When Florida's ban on gay adoption was ruled unconstitutional in September 2008, Caton said it was due to "a rogue judge." Later in 2008, Caton spoke against the passage of a human rights ordinance in Pinellas County that expanded protection to gays, lesbians and bisexuals. The following year, Caton also opposed an ordinance by the Tampa City Council that would protect transgender people from discrimination. He has also similarly fought domestic partnership benefits.

Despite the FFA claiming as an accomplishment that they caused MTV to cancel "A Shot at Love" in 2008 for being a bisexual dating competition, the network ran a third season titled "A Double Shot at Love" with the same premise.

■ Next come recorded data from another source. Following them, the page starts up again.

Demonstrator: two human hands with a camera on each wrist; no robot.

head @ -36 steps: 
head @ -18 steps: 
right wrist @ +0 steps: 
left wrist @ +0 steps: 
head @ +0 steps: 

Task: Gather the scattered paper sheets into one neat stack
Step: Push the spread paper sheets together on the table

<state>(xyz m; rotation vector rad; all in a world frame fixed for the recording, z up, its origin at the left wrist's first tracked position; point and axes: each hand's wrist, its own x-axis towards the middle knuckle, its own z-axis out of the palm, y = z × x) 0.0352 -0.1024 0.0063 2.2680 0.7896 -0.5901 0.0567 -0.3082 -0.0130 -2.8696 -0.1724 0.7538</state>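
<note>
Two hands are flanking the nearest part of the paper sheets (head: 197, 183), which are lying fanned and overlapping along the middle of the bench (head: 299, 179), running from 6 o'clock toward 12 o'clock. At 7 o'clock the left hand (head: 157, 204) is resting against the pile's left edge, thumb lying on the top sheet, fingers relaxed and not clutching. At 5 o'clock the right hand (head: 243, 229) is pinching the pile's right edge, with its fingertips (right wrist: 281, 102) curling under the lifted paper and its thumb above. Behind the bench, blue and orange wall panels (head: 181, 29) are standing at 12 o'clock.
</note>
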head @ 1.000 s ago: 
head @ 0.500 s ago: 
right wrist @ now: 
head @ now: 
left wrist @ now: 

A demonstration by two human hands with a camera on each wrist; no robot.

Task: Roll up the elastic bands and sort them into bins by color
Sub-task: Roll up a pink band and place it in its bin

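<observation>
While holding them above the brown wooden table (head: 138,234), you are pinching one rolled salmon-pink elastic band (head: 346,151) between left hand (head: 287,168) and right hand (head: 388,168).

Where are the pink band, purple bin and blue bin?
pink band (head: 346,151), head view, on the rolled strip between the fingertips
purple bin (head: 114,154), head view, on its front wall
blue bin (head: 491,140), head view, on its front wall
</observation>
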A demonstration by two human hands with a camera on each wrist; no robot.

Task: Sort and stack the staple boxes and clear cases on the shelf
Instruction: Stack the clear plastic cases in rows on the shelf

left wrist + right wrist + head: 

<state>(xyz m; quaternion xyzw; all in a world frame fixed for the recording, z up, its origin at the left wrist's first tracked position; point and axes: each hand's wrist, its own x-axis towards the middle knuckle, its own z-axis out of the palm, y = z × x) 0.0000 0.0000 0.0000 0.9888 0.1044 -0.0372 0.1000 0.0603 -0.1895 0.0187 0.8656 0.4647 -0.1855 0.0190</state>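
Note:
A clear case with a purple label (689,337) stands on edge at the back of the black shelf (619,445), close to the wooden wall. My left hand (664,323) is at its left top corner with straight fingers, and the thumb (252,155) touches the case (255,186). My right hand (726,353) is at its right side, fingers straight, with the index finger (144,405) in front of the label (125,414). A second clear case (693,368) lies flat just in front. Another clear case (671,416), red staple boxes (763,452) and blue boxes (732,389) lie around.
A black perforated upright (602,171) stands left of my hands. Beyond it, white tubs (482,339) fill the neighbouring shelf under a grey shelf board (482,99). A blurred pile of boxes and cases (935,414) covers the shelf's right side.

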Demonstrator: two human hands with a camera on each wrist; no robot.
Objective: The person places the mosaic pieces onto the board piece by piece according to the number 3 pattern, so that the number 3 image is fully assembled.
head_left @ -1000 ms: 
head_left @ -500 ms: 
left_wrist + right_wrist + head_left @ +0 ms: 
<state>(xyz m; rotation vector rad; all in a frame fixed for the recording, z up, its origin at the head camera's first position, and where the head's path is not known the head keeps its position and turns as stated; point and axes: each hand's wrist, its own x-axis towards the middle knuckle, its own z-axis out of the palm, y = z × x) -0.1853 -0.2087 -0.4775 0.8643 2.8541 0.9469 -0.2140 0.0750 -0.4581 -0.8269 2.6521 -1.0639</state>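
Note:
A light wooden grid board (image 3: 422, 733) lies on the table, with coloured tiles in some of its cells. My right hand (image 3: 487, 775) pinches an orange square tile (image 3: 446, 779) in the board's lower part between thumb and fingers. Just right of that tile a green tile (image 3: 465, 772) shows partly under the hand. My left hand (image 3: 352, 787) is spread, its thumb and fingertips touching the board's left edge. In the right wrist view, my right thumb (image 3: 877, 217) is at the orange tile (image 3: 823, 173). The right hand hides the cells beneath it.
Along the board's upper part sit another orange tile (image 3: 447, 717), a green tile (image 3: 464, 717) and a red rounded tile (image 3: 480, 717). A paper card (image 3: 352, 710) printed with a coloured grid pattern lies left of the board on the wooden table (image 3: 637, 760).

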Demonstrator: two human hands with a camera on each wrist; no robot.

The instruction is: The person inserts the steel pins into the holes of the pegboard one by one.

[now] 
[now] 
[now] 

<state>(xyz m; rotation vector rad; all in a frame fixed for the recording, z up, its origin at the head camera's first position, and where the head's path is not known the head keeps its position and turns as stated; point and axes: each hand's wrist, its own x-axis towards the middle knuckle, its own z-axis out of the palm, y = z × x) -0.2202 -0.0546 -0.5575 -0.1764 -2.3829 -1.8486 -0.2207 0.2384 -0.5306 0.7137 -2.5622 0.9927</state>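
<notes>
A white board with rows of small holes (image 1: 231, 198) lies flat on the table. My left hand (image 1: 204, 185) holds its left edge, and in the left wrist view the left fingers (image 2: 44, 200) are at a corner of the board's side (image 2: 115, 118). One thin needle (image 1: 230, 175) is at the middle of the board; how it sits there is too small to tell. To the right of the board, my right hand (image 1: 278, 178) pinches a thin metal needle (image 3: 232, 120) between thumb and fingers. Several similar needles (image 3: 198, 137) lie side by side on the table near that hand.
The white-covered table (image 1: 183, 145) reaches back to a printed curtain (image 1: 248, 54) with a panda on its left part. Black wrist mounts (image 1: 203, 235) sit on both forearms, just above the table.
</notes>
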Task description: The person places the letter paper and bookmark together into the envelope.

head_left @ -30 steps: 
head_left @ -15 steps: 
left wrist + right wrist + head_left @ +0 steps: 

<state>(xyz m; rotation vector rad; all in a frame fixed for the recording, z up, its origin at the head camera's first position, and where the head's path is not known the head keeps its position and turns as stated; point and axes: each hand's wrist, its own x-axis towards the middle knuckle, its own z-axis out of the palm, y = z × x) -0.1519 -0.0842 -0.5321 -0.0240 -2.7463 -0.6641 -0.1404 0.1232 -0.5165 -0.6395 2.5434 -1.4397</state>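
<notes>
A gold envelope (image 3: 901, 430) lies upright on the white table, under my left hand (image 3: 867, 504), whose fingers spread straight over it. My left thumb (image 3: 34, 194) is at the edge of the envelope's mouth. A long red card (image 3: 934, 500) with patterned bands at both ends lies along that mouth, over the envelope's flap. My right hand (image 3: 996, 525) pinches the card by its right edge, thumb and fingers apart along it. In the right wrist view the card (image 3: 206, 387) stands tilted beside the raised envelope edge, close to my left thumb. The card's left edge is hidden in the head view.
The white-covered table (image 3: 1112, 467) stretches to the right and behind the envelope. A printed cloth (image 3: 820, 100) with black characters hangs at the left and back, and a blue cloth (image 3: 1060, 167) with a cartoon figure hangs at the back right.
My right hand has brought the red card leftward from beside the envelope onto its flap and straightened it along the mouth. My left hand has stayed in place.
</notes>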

Similarly, in 2010, the FFA claimed victory in Kodak pulling advertising from the television series Degrassi: The Next Generation alleging that it "targets teens with gay propaganda and other immoral behavior"; but Kodak said in a statement their ads were stopped as part of a "planned pause" and were expected to continue the following week.

The FFA has flown airplane banners over Disney World that read "WARNING GAY DAY AT DISNEY" during the annual "Gay Day" which is not officially sanctioned by Disney. The group also campaigned against the DoubleTree by Hilton for accommodating homosexual guests.

In July 2012, Caton called on Office Depot to stop donating "bravery bracelets" with messages such as "Be Amazing" and "Be Yourself" to recording artist Lady Gaga's Born This Way Foundation. In January 2013, before Lady Gaga began her "Born This Way" tour in the United States, the FFA had a banner flown by airplane over the pre-concert tailgate that read, "NOT BORN THIS WAY."

===All-American Muslim===
In 2011, Caton began a protest of the TLC show All-American Muslim, a reality show that follows five Muslim families in Dearborn, Michigan. The FFA said that the show was propaganda, and a front for an Islamic takeover of America.

Caton e-mailed companies advertising during the show pressuring them to drop their advertising. Lowe's pulled their advertising, admitting that they did so partly in reaction to Caton's campaign. But Lowe's Vice President Tom Lamb later said, "The decision was absolutely not, despite what's been reported in the media, influenced by any one group."

As a result of pulling their ads, Lowe's received nationwide protests and publicly apologized, adding that Lowe's has "a strong commitment to diversity and inclusion."

Despite the withdrawal of Lowe's, All-American Muslim sold out all of their advertising time.

California Democratic State Senator Ted Lieu told the Associated Press, "The show is about what it's like to be a Muslim in America, and it touches on the discrimination they sometimes face. And that kind of discrimination is exactly what's happening here at Lowe's." Lieu also wrote to Lowe's CEO Robert Niblock calling their action "bigoted, shameful and un-American."

Amidst the controversy, the FFA website was shut down after being hacked by Anonymous.

In an interview with CNN, Rep. Keith Ellison, a Democrat from Minnesota, said Caton displays "a startling lack of information about Islam."

Caton said he and the FFA campaign also caused Home Depot to pull ads from the show, but Home Depot said it was never a sponsor for the show. Additionally, Caton also claimed Campbell's Soup had pulled their ads, but the company continued running them in future episodes.

In a 2012 article, the Tampa Bay Times Editorial Board described Caton as a "one-man force of anti-Muslim bigotry." Pulitzer Prize–winning columnist Daniel Ruth described Caton as a "plague of boils on the community's spiritual life."

===Other positions===
In the 1980s Caton campaigned against convenience stores in Florida that sold pornography.

Caton called for an anti-nudity ordinance in 2003, declaring that the number of rapes and domestic violence cases are due to Hillsborough County's tolerance for strip clubs.

Caton has called on schools to stop visits from the Council on American-Islamic Relations, a group that sends speakers to discuss stereotypes, human rights and women in Islam.

After Rev. Joel Hunter spoke out against intolerance against Muslims, Scott Maxwell of the Orlando Sentinel said in April 2013 that the FFA was among the groups targeting Hunter with angry and threatening emails.